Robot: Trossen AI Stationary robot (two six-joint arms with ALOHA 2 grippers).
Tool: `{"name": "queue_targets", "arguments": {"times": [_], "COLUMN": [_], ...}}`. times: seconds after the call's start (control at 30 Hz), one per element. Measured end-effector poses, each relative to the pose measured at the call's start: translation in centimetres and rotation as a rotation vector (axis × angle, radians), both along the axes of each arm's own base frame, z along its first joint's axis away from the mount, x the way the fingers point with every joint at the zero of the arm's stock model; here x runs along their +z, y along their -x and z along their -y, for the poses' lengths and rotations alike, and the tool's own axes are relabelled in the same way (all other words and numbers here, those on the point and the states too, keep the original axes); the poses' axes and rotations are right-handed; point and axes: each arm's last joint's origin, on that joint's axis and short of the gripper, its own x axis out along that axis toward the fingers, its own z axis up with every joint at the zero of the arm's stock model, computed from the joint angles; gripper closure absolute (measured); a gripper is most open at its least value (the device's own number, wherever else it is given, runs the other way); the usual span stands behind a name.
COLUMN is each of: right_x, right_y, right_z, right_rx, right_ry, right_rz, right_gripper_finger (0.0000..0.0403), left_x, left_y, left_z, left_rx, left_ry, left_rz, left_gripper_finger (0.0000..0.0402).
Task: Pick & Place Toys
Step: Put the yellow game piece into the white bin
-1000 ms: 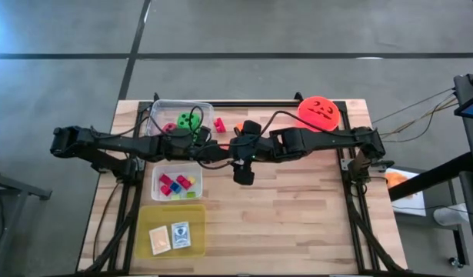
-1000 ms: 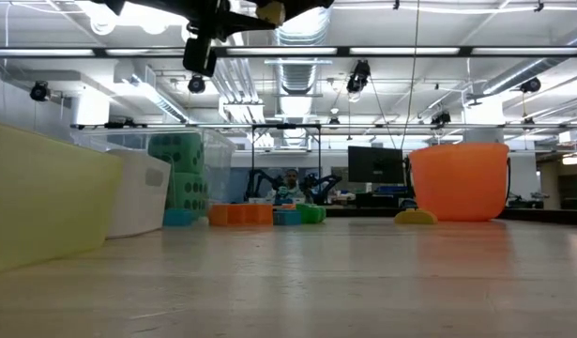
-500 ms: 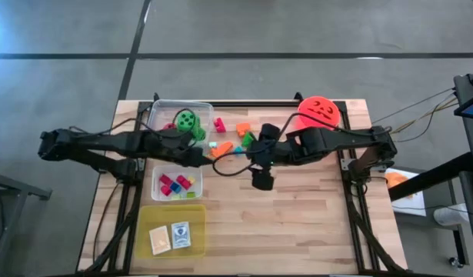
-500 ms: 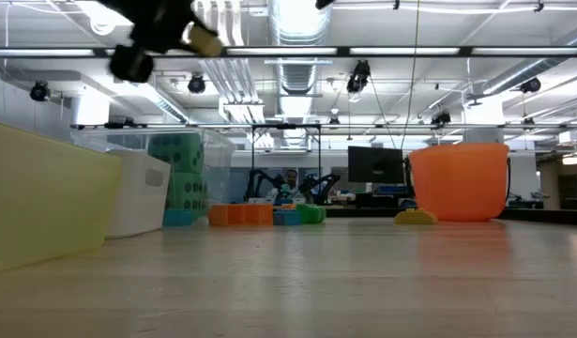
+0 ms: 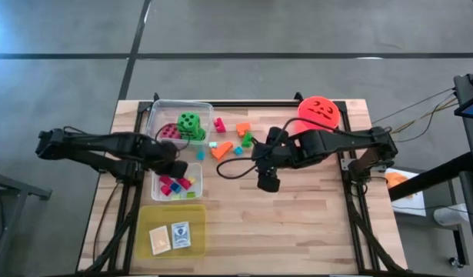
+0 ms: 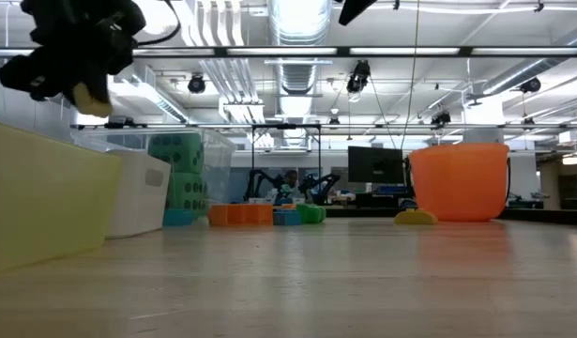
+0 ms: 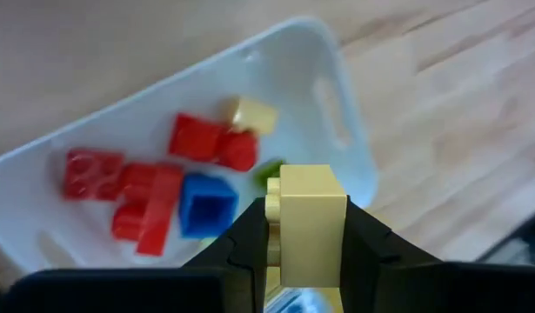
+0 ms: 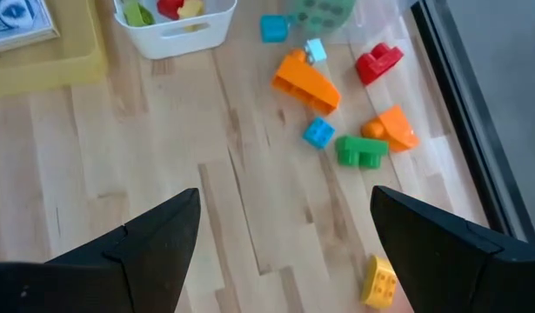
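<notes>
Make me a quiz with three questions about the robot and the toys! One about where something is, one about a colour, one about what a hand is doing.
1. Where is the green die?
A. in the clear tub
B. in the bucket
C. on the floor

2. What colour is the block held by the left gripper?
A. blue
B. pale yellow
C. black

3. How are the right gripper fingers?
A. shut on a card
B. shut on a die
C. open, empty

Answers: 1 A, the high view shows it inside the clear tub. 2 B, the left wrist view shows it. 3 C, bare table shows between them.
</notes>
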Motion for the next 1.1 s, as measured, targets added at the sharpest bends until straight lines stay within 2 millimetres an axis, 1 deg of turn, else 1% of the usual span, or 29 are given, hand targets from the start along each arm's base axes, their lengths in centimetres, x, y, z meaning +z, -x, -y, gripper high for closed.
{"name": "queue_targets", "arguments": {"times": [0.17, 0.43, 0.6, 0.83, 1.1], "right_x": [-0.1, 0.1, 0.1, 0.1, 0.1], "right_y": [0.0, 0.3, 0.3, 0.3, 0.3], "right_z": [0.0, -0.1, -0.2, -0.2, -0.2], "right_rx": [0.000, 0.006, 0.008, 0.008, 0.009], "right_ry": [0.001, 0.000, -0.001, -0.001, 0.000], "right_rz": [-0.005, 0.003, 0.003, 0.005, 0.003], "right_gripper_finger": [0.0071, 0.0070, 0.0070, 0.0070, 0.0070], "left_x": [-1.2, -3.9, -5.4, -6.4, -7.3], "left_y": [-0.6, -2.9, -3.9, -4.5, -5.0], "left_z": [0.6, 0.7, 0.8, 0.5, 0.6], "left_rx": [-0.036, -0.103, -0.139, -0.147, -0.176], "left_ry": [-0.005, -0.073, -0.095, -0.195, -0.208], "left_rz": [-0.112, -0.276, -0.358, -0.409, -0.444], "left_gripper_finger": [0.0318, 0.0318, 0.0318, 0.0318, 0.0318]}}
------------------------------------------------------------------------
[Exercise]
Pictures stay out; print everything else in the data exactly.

[Finished exercise]
Robot: Trossen AI Stationary robot (two six-joint arms with ALOHA 2 grippers).
Tool: `{"name": "queue_targets", "arguments": {"times": [_], "COLUMN": [_], ...}}`. times: seconds after the call's start (control at 30 Hz), one per element. Measured end-effector poses, each relative to the pose measured at the call's start: translation in centimetres and rotation as a rotation vector (axis × angle, radians), both along the axes of each arm's own base frame, z along its first joint's axis away from the mount, x the way the fingers point with every joint at the zero of the arm's stock model; here x runs along their +z, y along their -x and z along their -y, for the poses' lengths and rotations alike, and the tool's own axes are relabelled in the same way (all other words and numbers here, those on the point and the states too, keep the original axes); the poses' axes and rotations are right-handed; point and axes: each arm's last joint's origin, on that joint's axis and short of the gripper, its own x axis out along that axis toward the fingers, its own z axis up with every joint at the zero of the arm's stock model, computed from the joint angles; gripper closure absolute (measured); a gripper is most open at its least value (the device's own number, wherever else it is given, runs the other way); the usual span stands behind a name.
COLUMN is each of: right_x, right_y, right_z, right_rx, right_ry, right_rz, right_gripper_finger (0.0000..0.0403), left_x, left_y, left_z, left_rx, left_ry, left_rz, left_gripper_finger (0.0000..0.0402).
Task: Pick & Place Toys
Step: Put the yellow game piece into the white bin
-1000 ms: 
-1000 ms: 
-500 ms: 
-500 ms: 
+0 ms: 
+0 ms: 
+0 ms: 
+0 ms: 
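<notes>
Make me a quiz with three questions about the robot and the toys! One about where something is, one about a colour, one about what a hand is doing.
1. Where is the green die?
A. in the clear tub
B. in the bucket
C. on the floor

2. What colour is the block held by the left gripper?
A. blue
B. pale yellow
C. black

3. How are the right gripper fingers?
A. shut on a card
B. shut on a die
C. open, empty

Answers: 1 A, the high view shows it inside the clear tub. 2 B, the left wrist view shows it. 3 C, bare table shows between them.
</notes>
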Motion for the next 1.1 s, as measured, targets added at the sharpest bends until straight lines stay within 2 millimetres an axis, 1 deg of turn, else 1% of the usual span, or 29 are given, hand targets from the start along each arm's base axes, their lengths in centimetres, x, y, z meaning +z, -x, -y, gripper high for closed.
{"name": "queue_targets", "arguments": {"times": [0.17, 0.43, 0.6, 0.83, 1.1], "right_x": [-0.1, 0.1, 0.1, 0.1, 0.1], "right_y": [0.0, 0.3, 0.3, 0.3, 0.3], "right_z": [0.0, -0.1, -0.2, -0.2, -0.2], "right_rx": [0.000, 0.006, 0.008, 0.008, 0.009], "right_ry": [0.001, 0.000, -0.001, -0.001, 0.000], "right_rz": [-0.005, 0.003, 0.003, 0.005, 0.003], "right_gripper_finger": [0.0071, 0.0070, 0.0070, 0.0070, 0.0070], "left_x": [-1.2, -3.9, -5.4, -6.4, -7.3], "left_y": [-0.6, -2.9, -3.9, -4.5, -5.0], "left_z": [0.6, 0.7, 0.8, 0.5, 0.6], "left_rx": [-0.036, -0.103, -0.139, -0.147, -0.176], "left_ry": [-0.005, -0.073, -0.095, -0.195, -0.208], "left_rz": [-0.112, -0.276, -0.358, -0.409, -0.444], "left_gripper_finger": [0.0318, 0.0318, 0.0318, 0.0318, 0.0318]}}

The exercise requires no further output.